Senate Poised to Vote on Constitutional Amendment to Undo Citizens United

BURLINGTON, Vt., Sept. 7 – One day before the U.S. Senate votes on a constitutional amendment to restore limits on big money in politics, Sen. Bernie Sanders (I-Vt.) called the drive to undo Supreme Court decisions that gutted campaign finance laws “the major issue of our time” and said Monday’s showdown vote is “a pivotal moment in American history.”

“Billionaires buying elections is not what our Constitution stands for,” said Sanders. He is a cosponsor of the amendment to reverse Citizens United v. Federal Election Commission and later court rulings that let millionaires and billionaires spend virtually unlimited and unregulated sums to sway elections.

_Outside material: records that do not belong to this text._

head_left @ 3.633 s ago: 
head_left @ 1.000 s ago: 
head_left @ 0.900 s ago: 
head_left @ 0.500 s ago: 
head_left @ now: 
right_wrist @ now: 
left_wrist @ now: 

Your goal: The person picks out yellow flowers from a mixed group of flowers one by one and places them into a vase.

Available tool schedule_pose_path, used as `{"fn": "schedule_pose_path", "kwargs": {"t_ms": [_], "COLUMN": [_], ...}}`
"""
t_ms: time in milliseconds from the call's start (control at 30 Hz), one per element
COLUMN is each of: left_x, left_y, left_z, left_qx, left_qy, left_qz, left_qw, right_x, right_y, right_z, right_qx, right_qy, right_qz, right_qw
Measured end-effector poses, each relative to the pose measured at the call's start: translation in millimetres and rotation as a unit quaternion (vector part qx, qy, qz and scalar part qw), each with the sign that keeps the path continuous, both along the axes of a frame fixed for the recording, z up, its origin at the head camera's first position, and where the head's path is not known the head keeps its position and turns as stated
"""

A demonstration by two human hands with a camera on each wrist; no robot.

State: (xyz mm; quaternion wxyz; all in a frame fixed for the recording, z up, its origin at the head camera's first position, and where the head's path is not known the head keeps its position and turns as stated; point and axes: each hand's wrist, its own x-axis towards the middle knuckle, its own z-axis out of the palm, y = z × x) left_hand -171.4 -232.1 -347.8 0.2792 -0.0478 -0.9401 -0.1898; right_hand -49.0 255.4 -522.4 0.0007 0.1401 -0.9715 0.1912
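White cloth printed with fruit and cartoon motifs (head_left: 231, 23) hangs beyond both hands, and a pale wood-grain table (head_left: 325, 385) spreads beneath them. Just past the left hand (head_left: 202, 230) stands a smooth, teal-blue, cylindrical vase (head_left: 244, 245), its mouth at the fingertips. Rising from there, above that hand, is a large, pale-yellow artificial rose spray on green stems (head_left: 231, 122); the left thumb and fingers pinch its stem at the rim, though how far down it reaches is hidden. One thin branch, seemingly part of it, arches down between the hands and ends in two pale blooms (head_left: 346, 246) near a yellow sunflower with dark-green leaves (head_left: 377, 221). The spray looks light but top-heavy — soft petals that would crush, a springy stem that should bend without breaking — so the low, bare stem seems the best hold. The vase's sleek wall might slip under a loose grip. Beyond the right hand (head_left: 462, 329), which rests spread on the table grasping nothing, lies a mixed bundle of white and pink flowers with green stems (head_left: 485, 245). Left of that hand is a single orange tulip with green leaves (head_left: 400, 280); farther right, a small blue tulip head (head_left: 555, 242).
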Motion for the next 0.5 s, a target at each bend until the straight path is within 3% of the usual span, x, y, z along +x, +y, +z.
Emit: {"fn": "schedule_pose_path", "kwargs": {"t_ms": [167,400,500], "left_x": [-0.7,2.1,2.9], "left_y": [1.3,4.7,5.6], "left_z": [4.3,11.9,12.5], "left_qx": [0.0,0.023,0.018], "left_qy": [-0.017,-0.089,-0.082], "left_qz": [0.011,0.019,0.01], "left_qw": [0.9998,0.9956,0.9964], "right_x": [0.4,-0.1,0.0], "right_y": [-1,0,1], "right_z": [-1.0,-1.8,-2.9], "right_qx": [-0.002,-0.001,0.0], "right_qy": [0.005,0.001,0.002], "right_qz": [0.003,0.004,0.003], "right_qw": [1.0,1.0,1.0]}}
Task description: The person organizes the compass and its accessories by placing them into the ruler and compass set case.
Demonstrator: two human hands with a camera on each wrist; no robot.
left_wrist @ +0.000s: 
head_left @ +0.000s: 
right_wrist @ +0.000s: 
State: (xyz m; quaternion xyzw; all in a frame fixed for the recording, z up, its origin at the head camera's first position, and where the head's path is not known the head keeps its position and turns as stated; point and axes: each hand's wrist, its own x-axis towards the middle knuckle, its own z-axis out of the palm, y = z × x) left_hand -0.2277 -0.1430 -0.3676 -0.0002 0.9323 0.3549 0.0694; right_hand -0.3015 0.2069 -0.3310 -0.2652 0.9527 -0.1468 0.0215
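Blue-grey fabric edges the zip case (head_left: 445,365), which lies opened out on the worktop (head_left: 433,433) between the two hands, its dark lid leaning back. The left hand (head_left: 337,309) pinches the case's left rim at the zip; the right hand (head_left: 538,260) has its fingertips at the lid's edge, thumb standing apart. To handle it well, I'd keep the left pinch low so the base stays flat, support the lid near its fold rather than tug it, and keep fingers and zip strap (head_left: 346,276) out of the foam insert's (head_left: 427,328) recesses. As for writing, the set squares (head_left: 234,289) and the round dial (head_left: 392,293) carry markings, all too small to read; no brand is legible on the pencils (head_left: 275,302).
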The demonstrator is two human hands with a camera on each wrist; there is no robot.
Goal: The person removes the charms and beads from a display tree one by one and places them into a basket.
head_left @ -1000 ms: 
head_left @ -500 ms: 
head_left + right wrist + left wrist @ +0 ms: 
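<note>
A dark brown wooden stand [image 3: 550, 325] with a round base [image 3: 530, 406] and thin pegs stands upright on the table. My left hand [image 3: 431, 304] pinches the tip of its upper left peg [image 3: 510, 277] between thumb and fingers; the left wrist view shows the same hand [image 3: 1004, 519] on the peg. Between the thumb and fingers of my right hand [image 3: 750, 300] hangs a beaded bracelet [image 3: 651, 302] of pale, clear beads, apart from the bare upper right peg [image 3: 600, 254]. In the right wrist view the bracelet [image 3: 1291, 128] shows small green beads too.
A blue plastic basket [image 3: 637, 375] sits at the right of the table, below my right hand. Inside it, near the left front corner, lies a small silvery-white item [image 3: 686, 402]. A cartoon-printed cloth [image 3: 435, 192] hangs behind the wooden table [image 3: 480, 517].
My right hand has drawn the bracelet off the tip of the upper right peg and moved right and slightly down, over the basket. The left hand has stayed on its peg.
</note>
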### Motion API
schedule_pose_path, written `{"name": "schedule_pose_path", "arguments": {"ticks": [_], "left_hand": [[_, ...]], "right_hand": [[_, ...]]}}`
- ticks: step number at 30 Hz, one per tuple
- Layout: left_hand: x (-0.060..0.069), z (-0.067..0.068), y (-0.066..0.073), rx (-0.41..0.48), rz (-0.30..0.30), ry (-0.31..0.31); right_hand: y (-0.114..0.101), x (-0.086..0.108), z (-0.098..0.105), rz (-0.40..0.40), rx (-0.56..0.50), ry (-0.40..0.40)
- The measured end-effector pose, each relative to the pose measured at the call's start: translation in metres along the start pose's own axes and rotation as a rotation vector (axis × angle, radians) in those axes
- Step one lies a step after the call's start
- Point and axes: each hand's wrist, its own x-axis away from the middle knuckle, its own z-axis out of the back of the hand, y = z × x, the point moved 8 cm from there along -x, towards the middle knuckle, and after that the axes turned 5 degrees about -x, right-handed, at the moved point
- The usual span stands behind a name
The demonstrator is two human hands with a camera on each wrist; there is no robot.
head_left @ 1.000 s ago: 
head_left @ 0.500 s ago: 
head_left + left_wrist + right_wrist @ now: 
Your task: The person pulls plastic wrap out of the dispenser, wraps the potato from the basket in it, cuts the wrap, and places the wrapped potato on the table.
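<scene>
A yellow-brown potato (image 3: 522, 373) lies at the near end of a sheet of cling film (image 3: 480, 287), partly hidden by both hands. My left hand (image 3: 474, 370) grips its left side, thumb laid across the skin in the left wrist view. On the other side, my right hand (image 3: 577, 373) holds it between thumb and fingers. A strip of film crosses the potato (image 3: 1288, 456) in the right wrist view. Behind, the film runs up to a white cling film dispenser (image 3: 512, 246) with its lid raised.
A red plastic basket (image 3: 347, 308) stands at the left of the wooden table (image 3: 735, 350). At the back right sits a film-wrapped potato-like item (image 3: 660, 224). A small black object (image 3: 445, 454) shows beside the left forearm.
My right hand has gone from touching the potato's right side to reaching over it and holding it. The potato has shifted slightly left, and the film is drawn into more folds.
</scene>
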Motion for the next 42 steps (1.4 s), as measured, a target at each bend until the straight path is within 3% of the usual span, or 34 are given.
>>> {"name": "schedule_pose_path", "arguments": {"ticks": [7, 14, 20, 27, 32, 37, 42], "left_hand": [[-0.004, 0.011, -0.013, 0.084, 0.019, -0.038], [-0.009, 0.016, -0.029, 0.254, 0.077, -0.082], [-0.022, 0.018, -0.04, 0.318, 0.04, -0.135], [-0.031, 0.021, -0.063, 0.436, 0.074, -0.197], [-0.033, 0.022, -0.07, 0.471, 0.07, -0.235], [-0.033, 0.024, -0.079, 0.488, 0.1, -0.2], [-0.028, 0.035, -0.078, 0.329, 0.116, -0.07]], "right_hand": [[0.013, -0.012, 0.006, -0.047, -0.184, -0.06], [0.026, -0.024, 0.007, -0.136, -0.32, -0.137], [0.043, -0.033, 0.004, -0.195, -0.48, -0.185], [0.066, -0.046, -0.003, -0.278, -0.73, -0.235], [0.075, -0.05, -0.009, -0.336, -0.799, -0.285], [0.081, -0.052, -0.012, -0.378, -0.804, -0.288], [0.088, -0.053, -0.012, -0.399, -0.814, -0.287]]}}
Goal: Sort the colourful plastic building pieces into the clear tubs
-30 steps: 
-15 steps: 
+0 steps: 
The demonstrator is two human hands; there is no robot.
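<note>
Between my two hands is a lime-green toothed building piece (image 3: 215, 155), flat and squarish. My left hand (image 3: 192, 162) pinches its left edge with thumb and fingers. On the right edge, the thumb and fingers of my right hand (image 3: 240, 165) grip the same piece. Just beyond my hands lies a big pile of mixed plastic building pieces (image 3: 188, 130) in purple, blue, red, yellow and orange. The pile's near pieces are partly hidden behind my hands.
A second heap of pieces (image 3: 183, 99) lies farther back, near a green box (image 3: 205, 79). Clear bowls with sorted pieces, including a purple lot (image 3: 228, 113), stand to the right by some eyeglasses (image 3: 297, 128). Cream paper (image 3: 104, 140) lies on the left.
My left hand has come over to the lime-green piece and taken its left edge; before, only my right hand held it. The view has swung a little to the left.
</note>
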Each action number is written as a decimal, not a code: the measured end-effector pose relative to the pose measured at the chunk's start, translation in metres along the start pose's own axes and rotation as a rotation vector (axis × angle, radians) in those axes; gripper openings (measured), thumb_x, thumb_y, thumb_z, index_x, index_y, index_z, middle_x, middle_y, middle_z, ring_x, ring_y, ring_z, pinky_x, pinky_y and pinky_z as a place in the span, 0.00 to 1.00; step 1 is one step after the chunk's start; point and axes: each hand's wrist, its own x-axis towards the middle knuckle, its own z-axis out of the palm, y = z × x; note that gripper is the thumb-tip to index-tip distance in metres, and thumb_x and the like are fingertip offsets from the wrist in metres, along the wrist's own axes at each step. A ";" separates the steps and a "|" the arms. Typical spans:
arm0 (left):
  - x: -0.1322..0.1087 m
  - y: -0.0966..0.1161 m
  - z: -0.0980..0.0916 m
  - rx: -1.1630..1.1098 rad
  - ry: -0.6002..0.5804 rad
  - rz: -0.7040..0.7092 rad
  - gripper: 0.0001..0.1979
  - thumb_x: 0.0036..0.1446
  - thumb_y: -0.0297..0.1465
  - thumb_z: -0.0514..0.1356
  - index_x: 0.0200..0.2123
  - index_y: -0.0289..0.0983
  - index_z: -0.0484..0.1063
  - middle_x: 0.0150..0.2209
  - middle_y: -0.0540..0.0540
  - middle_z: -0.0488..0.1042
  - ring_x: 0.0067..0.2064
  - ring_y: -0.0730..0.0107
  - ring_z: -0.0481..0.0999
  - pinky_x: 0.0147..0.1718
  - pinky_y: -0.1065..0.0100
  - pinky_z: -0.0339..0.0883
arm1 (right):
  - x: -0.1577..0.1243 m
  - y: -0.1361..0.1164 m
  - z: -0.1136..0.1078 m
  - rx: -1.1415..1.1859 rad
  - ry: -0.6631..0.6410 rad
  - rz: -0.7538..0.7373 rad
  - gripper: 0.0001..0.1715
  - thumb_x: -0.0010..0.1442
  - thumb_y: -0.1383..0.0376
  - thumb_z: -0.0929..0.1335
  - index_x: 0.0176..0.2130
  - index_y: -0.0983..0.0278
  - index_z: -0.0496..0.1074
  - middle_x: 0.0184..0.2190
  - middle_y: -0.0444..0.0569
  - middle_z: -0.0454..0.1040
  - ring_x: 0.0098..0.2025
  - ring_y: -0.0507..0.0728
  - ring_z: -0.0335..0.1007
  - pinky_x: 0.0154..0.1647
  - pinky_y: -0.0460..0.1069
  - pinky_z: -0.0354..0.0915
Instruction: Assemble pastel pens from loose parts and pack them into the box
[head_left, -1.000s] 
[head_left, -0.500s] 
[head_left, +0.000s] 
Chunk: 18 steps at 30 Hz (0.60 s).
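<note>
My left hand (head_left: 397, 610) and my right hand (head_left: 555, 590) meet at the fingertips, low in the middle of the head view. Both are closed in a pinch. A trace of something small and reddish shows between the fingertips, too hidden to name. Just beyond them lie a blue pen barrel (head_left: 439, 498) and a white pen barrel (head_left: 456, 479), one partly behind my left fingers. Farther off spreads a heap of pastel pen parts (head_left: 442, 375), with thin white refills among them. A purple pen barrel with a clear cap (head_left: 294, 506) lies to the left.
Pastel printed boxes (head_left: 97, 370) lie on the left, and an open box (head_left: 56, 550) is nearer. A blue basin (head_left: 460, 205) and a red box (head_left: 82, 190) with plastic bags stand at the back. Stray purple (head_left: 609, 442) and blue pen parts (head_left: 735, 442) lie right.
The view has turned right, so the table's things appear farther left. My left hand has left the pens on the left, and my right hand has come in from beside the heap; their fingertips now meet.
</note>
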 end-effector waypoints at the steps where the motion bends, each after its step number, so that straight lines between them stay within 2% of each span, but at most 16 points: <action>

“The major issue of our time is whether the United States of America retains its democratic foundation or whether we devolve into an oligarchic form of society where a handful of billionaires are able to control our political process by spending hundreds of millions of dollars to elect candidates who represent their interests,” Sanders said.

Vermont and 15 other states along with voters and city councils in more than 500 cities and towns already have passed measures supporting a constitutional amendment. A survey last spring conducted by the Greenberg, Quinlan, Rosner polling firm found that the Citizens United ruling was opposed by 80 percent of those surveyed. Despite such overwhelming and growing public support, Sanders warned that Republican obstruction tactics could block the Senate from even taking a vote on the proposed amendment to overturn the Supreme Court ruling.

After the 5-4 decision was handed down in 2010, billionaires like the industrialists Charles and David Koch contributed hundreds of millions of dollars to Republican candidates and causes. The Center for Public Integrity recently reported that Koch brother organizations have already funded almost 44,000 ads in battleground states in the 2014 elections. Unlike overwhelming majorities in America, they support candidates who will preserve tax loopholes for corporations and the rich, favor slashing Social Security, Medicare and Medicaid and block legislation to address the planetary crisis of global warming.

Sanders has denounced the court’s equation of freedom of speech with the freedom to spend campaign funds. “Freedom of speech does not mean the freedom to buy the United States government,” he said.

Contact: Michael Briggs (202) 224-5141

Comments | 1

  • Major issue vs. pivotal moment?

    Senator Sanders (I-Vt.) called the drive to undo Supreme Court decisions that gutted campaign finance laws “the major issue of our time” and said Monday’s showdown vote is “a pivotal moment in American history.”

    More realistically, “the drive to undo Supreme Court decisions that gutted campaign finance laws’ is certainly ‘one’ of the array of major and complex issues of our time.
    But yes, depending on the outcome, Monday’s showdown vote could indeed be “a pivotal moment in American history.”

    Whether or not the republic of the USA really has a “democratic foundation” to retain, remains to be seen…considering that many Americans decry that our country in run by an Incumbency Party, that has a single-minded goal of getting its two-party system reelected.

    This Congress cannot give us Universal Healthcare; it cannot give us an equitable tax structure, it cannot gives us gender equally and has been the puppets of the rich since before the McKinley administration.

    They created the wealthy monster and can now only take baby steps to deal with it, but wait, too fast…

    The last report I read, this very same Congress has a 14% approval rating. It’s no wonder why.